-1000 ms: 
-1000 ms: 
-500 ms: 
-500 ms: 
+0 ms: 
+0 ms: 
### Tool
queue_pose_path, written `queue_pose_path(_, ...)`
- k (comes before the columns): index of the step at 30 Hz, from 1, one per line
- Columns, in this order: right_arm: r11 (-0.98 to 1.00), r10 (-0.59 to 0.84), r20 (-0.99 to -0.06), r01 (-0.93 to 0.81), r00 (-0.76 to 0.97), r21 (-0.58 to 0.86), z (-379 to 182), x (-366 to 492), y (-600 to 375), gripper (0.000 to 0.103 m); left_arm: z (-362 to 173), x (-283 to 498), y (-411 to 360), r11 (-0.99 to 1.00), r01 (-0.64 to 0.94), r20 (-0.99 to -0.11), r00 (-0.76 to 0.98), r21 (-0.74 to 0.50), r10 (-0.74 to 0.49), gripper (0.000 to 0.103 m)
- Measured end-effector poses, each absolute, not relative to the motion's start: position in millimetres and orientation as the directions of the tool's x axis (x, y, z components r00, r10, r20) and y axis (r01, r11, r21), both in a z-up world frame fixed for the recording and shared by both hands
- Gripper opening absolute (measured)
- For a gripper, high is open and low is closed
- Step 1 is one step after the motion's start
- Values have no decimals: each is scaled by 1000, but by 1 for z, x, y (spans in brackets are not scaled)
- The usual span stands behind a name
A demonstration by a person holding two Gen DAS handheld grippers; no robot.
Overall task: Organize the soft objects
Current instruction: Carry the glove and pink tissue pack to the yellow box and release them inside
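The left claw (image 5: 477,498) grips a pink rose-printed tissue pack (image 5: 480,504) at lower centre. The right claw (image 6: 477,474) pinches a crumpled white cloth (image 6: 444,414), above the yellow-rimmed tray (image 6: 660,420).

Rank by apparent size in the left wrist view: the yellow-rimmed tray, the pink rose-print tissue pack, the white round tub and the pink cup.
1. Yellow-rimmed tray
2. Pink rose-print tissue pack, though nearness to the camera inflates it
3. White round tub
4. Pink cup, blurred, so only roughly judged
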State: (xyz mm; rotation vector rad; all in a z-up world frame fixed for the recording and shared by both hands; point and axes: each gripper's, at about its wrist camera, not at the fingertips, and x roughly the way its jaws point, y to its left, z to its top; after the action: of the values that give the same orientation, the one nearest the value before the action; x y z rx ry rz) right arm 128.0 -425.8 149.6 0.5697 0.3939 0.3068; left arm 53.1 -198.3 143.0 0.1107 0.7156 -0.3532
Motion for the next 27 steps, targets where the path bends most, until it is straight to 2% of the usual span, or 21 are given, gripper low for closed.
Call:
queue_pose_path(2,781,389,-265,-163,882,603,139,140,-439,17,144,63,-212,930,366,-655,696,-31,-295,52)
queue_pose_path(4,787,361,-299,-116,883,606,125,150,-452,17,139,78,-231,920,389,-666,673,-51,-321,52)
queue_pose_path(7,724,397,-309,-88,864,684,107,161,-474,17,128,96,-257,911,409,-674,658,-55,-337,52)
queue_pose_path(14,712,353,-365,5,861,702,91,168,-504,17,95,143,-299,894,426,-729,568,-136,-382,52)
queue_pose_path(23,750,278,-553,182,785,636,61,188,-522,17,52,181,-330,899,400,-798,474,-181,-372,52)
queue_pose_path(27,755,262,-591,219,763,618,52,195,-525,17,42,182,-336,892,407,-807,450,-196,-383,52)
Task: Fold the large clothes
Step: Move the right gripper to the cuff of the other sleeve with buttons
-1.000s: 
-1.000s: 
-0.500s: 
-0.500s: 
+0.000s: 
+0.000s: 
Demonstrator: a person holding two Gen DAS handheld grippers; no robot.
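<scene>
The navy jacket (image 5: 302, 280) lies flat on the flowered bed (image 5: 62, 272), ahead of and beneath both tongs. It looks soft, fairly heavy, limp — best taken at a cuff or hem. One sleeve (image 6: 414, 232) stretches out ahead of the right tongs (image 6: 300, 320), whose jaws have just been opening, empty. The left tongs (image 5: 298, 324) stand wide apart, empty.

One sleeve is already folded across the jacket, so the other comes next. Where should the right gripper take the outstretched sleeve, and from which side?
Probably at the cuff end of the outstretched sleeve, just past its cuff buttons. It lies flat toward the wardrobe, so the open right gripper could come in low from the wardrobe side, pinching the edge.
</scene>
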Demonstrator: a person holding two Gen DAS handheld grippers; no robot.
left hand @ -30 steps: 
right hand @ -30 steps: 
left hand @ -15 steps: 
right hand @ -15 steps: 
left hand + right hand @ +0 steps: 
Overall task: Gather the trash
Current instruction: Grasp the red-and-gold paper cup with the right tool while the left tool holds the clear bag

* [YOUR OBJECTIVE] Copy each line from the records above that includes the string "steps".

* [OUTPUT OF THE TASK]
Motion for the next 27 steps, targets where the path bends most, until it is straight to 2% of the usual span, or 21 are given, gripper low for closed.
left hand @ -30 steps: 
right hand @ -30 steps: 
left hand @ -15 steps: 
right hand @ -15 steps: 
left hand + right hand @ +0 steps: 

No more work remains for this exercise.